Police, institutional execs (bankers/doctors) and politicians should have a
penalty structure that incentivizes appropriate behavior.

Just as they impose such rules downstream they should be subject to very harsh
penalties when they exploit their positions.

------
lordnacho
I most likely traded with this guy in my days on an interest rate desk. I am
now not in the least in doubt that price-fixing behaviour occurred in the
market at the time, and possibly still does (investigations must have spooked
people).

Back in those days, I was working at a fund that held positions in rates,
equity index options, and currency derivatives. These are all instruments that
depend on some sort of fix to determine a payout. I spent a LOT of time
staring at Bloomberg charts when the fix was due. And over that time, I never
shook the suspicion that people were systematically rigging these fixings. It
was a time of very low volatility before the financial crisis, and yet you
would see all these strange spikes on the third Friday of each month (equity
index expiry) and often at 1600 (WM/Reuters Currency fix). It coincided with
brokers saying such-and-such had a big position. Without being privy to the
actual manipulation, there was always the plausible idea that the big player
was hedging his risk, but it happened so often you tended to think it was a
setup. With LIBOR, it was a bit different because we didn't have a line into
the fixing desks.

I wonder how this will play out. Hayes is right that he is an unlikely fall
guy. There can be no doubt his bosses understood how this was done. His boss
would have been either a trader or a broker. He would have understood
precisely why you would want to move the rate. They can also see the PnL
statements and positions, so they know the dv01 (value of a basis point) of
the fix. For the record, a million bucks per bp is not a huge amount. I know
it sounds like a lot, but there are guys out there swinging 20M a day on
average, and quite a lot more.

I'm also not shocked that Hayes says it's normal. Anyone who's ever sat on a
trading desk has realised that if you could move the market at fixing time,
you could make money.
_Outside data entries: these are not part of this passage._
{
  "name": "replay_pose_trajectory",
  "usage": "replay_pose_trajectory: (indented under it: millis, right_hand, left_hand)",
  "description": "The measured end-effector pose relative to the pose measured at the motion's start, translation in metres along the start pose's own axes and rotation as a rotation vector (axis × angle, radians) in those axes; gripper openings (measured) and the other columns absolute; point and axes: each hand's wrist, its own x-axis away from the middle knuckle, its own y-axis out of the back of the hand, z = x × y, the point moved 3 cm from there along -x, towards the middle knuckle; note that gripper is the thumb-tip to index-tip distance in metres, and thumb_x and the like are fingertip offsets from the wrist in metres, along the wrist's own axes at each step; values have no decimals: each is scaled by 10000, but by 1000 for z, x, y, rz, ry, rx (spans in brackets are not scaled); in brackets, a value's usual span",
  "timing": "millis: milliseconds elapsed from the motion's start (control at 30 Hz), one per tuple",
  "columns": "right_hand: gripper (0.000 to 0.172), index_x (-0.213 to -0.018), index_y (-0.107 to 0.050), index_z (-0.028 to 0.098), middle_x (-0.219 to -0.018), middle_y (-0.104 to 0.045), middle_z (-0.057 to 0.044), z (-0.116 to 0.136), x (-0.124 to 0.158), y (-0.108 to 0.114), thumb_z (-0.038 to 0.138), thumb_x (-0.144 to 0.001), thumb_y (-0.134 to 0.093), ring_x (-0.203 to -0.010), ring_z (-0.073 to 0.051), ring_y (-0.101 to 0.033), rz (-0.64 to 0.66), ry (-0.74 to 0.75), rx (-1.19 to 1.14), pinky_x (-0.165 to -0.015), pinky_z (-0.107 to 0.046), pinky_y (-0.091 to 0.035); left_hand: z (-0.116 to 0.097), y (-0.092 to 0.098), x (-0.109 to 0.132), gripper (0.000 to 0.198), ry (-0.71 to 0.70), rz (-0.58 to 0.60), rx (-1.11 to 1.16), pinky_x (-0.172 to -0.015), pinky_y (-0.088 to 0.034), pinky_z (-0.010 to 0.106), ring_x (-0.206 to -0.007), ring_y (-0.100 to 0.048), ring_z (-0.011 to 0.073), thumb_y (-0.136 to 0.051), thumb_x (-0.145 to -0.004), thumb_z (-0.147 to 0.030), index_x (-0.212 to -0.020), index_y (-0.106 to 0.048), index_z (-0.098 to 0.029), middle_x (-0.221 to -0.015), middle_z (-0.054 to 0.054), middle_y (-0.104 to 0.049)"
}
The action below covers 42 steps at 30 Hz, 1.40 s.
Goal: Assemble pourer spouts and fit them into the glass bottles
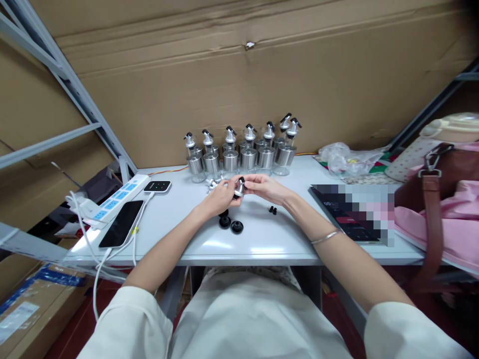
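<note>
One silver spout [238, 190] is pinched in the left hand's [218, 198] fingers, right hand [265, 186] pinching its black cap [241, 180]; looks like cap-fitting tbh; next prob needs steady pressure

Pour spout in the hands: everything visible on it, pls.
The pour spout is small, with a shiny silver, metal-looking body and a black piece at its top. Its lower end is dark, partly covered by fingers, so its full shape can't be told. It's held up above the white table, in front of the bottles, on none of them. The left hand grips its body; the right hand has fingertips at the black top.
</note>
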Motion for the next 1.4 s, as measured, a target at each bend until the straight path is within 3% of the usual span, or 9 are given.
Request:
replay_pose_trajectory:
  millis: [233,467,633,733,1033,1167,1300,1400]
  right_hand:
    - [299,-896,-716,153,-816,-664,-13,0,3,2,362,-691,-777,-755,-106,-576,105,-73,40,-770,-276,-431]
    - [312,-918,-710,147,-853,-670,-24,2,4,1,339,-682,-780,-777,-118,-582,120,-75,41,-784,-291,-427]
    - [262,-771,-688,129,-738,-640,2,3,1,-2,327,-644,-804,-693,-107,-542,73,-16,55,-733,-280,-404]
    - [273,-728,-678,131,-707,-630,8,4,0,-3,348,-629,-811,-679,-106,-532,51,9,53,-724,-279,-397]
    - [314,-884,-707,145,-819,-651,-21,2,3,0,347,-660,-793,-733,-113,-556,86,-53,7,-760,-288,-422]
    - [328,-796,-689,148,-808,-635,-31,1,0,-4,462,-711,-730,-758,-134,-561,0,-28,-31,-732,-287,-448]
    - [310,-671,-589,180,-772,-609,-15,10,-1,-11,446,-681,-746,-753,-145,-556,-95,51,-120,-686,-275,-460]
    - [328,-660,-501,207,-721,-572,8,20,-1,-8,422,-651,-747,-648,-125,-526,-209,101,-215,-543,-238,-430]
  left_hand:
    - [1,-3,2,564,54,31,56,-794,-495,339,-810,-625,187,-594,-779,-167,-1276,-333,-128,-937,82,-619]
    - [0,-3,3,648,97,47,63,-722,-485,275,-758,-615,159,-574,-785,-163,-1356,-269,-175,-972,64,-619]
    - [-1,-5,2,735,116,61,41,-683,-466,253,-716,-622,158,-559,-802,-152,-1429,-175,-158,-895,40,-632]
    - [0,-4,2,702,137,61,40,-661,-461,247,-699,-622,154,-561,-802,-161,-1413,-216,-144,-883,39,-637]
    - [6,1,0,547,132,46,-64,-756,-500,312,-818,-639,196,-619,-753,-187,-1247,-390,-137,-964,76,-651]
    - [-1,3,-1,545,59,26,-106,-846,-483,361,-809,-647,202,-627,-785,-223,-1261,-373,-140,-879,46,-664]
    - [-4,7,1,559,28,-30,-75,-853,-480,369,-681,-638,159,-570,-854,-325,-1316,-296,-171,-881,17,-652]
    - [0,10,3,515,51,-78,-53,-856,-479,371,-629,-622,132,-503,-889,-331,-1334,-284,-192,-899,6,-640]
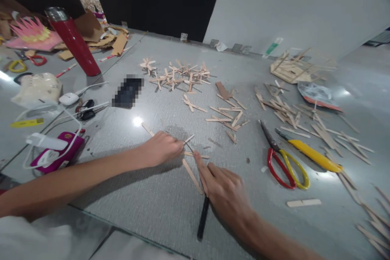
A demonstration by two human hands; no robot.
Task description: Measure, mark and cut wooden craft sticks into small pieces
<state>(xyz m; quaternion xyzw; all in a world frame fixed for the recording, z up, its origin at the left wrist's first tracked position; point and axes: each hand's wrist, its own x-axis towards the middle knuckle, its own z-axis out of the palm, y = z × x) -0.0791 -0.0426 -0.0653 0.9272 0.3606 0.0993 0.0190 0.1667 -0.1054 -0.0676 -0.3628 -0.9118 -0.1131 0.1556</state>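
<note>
My left hand [163, 147] is closed around a thin wooden stick whose ends poke out at both sides of the fist. My right hand [224, 189] grips a black-handled tool [202, 219]. Its forefinger stretches forward along the thin blade toward the small sticks [196, 155] between the two hands. A longer flat stick [192, 176] lies on the grey table [158, 207] just under the right forefinger. The two hands are a few centimetres apart.
Red and yellow scissors [283, 162] and a yellow-handled cutter [313, 155] lie to the right. Piles of sticks [179, 75] and a stick frame [292, 69] sit further back. A red bottle [74, 42], a phone [128, 91], a mouse [68, 98] and chargers are at the left.
</note>
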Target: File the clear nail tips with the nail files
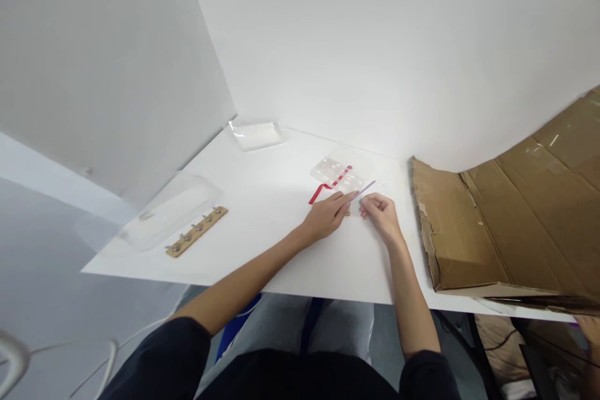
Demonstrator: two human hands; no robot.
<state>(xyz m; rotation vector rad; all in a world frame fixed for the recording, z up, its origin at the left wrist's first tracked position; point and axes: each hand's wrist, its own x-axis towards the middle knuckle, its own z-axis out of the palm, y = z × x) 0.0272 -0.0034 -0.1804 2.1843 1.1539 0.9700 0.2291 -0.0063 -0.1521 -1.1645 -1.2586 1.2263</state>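
Note:
My left hand [328,215] rests on the white table [262,250], its fingers pinched around a thin metal rod [368,188] that slants up to the right. Just right of it, my right hand [379,212] is curled, fingertips close to the rod's lower end; what it holds is too small to make out. Right behind both hands lies a clear plastic blister tray [337,172] with a red strip [321,190] across it.
A wooden strip with several metal studs [197,232] lies at the left beside a clear plastic cover [171,209]. A clear bag [257,134] sits at the back corner. An open cardboard box [510,212] fills the right side. White walls enclose the table.

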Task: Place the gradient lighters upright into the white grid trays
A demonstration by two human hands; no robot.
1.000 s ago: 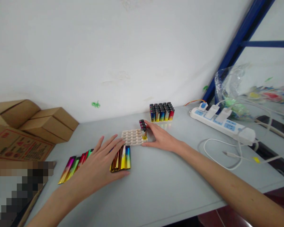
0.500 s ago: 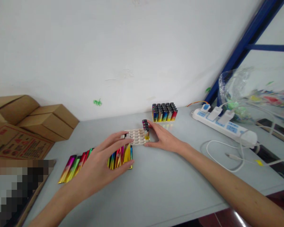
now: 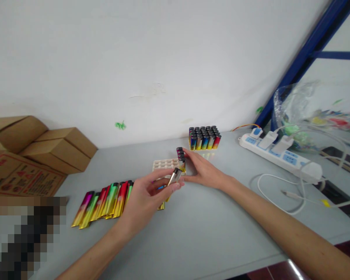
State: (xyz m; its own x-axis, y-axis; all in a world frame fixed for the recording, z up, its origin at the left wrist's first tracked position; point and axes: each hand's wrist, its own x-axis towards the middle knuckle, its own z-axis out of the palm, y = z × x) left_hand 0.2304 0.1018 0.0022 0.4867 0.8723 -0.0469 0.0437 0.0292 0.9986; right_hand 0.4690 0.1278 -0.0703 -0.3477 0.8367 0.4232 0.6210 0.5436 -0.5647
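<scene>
Between the thumb and fingers of my left hand (image 3: 151,196) is a silver lighter (image 3: 174,177) with a black top, tilted, just in front of a white tray with rows of holes (image 3: 163,163). Several lighters (image 3: 180,154) stand upright in a column at the tray's right end. My right hand (image 3: 202,169) closes around that end, fingers behind the lighters and thumb at the front, steadying the tray. Loose metallic coloured lighters (image 3: 105,202) lie side by side on the table to the left, partly hidden by my left hand.
A block of upright lighters (image 3: 204,138) stands near the wall. On the right are a white power strip (image 3: 280,157) with plugs, a looped white cable (image 3: 261,194) and a clear plastic bag (image 3: 297,112). Cardboard boxes (image 3: 61,151) sit at the left.
My left hand has moved right from the loose lighters, with the silver lighter now visible in its fingers. My right hand stays at the tray's right end.
</scene>
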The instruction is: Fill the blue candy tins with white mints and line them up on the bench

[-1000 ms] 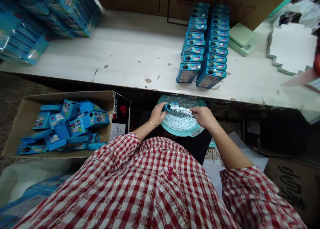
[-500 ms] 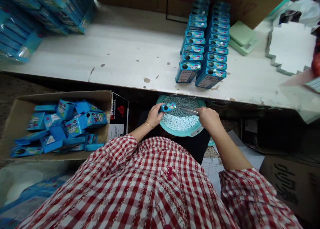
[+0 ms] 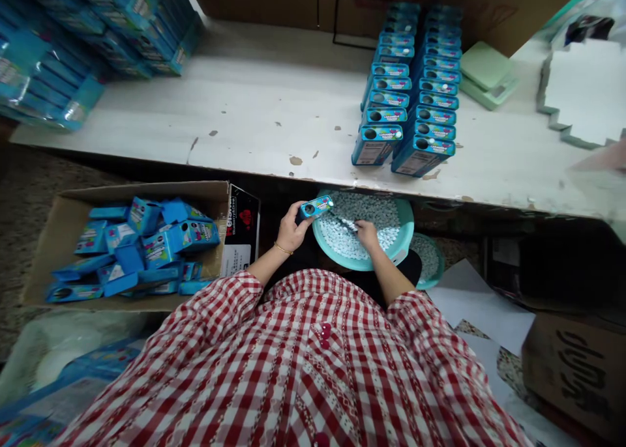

The article talks a lot about his Asperger's, and I
guess you're meant to speculate that he didn't quite get that he was doing
explicitly what other people would do with a wink and a nudge. It's not the
first time I've heard rumours involving brokers and brown envelopes.

In any case, I hope the recent fixing scandals have lessened the temptation
for people. It ruins the market when everyone suspects foul play.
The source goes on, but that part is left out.